As long as you only have simple variables, Template::Perlish behaves much like the famous Template toolkit. Anything more complicated leads you to using Perl, anyway.

The same sequence can of course be used to render the input data in some other format, e.g. as YAML as in the following example (we're ignoring the need to do any escaping, of course):

   use Data::Tubes qw< pipeline >;
   pipeline(
      ['Source::iterate_files', open_file_args => {binmode => ':raw'}],
      'Reader::by_line',
      ['Parser::by_format', format => 'name;nick;age'],

      # Rendering, gets `structured`, puts `rendered`
      ['Renderer::with_template_perlish', format => <<'END' ],
   -
      name: [% name %]
      nick: [% nick %]
      age: [% age %]
   END

      # Printing, gets `rendered`, returns input unchanged
      sub { print $_[0]{rendered}; return $_[0]; },

      # Options, just flush the output to the sink
      { tap => 'sink' },
   )->([qw< mydata-04.txt >]);

We're putting the object element inside an array, so that the sequence will print out smoothly as an overall YAML file.

Writing

The last step in our typical pipeline is writing out stuff. So far, we just printed things out on STDOUT, but by no means we're limited to this! Let's take a look at Data::Tubes::Plugin::Writer.
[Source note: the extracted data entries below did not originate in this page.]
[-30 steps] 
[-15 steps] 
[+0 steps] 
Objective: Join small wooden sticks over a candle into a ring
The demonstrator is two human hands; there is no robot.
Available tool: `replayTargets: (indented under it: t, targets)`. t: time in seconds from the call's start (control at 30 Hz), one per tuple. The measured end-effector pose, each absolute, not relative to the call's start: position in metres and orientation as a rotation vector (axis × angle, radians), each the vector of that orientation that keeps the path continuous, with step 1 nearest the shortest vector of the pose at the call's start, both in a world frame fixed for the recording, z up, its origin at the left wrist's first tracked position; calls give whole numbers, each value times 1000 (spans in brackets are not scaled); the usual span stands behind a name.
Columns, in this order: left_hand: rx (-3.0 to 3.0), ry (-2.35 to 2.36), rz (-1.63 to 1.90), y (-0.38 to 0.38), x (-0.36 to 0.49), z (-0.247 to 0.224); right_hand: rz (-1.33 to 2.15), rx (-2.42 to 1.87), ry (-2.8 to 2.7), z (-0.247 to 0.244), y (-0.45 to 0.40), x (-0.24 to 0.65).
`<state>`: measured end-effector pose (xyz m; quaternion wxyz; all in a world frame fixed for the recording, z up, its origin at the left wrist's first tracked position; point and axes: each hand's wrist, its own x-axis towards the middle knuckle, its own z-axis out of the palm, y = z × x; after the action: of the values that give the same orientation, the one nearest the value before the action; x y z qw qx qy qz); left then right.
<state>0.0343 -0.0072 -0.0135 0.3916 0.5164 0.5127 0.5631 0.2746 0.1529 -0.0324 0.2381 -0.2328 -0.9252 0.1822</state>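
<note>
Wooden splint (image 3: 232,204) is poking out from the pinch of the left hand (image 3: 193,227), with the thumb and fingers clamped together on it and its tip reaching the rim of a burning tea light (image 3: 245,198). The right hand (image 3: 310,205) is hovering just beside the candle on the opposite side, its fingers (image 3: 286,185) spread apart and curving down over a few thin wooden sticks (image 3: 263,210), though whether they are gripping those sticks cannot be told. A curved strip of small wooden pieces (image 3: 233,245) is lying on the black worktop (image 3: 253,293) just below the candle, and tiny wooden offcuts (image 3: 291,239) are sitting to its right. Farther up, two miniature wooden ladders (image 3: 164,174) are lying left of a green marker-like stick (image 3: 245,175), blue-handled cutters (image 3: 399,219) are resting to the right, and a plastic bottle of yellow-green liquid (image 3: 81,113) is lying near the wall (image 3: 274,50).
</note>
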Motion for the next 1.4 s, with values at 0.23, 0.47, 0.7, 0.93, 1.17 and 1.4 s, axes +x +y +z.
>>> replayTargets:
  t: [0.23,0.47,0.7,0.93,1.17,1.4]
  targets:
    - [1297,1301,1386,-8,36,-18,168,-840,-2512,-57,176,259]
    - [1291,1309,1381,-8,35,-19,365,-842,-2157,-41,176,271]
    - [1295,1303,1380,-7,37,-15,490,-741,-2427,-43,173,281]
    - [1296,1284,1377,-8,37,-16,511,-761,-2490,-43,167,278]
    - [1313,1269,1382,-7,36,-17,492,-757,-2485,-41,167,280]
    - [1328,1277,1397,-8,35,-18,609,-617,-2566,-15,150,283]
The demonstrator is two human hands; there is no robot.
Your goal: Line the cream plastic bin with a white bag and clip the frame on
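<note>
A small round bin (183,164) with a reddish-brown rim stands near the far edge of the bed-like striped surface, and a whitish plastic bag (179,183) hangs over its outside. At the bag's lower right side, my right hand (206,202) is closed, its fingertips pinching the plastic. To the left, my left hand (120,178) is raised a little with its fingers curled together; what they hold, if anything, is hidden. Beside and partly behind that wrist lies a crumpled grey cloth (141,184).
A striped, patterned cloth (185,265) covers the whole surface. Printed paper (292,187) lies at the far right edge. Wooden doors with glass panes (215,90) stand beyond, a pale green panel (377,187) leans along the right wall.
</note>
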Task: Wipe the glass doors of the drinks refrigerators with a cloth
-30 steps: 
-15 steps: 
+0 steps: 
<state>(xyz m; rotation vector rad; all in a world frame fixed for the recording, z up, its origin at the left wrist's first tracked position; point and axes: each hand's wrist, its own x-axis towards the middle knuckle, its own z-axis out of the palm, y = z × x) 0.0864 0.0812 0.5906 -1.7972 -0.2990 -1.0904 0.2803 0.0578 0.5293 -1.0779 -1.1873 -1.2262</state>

The first tool that can help us is write_to_files, that allows us to transform our pipeline like this (without changing the behaviour):

   use Data::Tubes qw< pipeline >;
   pipeline(
      ['Source::iterate_files', open_file_args => {binmode => ':raw'}],
      'Reader::by_line',
      ['Parser::by_format', format => 'name;nick;age'],
      ['Renderer::with_template_perlish', format => <<'END' ],
   -
      name: [% name %]
      nick: [% nick %]
      age: [% age %]
   END

      # Printing, gets `rendered`, returns input unchanged
      ['Writer::to_files', filename => \*STDOUT],

      # Options, just flush the output to the sink
      { tap => 'sink' },
   )->([qw< mydata-04.txt >]);

From here, it's easy to deduce that you can pass other things as filename, for example... a filename!

Framing records

The writer tools rely upon Data::Tubes::Util::Output, that is a smart wrapper that allows you to handle multiple cases. For example, suppose that instead of YAML you want to output JSON; you might start with this:

   use Data::Tubes qw< pipeline >;
   pipeline(
      ['Source::iterate_files', open_file_args => {binmode => ':raw'}],
      'Reader::by_line',
      ['Parser::by_format', format => 'name;nick;age'],
      ['Renderer::with_template_perlish', format => <<'END' ],
   {"name":"[% name %];"nick":"[% nick %]";"age":[% age %]}
   END

      # Printing, gets `rendered`, returns input unchanged
      ['Writer::to_files', filename => \*STDOUT],

      # Options, just flush the output to the sink
      { tap => 'sink' },
   )->([qw< mydata-04.txt >]);

There's a problem though: for more than one input record, the output is not valid JSON:

   {"name":"Foo","nick":"foorious","age":32}
   {"name":"Bar","nick":"barious","age":19}
   {"name":"Baz","nick":"bazzecolas","age":44}

We should put this in an array, and we should separate the objects with a comma. The first thing might be naively solved like this:

   use Data::Tubes qw< pipeline >;

   # DO NOT USE THIS SOLUTION!
   print "[\n";

   pipeline(
      ['Source::iterate_files', open_file_args => {binmode => ':raw'}],
      'Reader::by_line',
      ['Parser::by_format', format => 'name;nick;age'],
      ['Renderer::with_template_perlish', format => <<'END' ],
   {"name":"[% name %];"nick":"[% nick %]";"age":[% age %]}
   END

      # Printing, gets `rendered`, returns input unchanged
      ['Writer::to_files', filename => \*STDOUT],

      # Options, just flush the output to the sink
      { tap => 'sink' },
   )->([qw< mydata-04.txt >]);

   # DO NOT USE THIS SOLUTION!
   print "]\n"

This has two problems:

  • first of all, it does not allow you to change the output channel. What if you are writing to a file instead?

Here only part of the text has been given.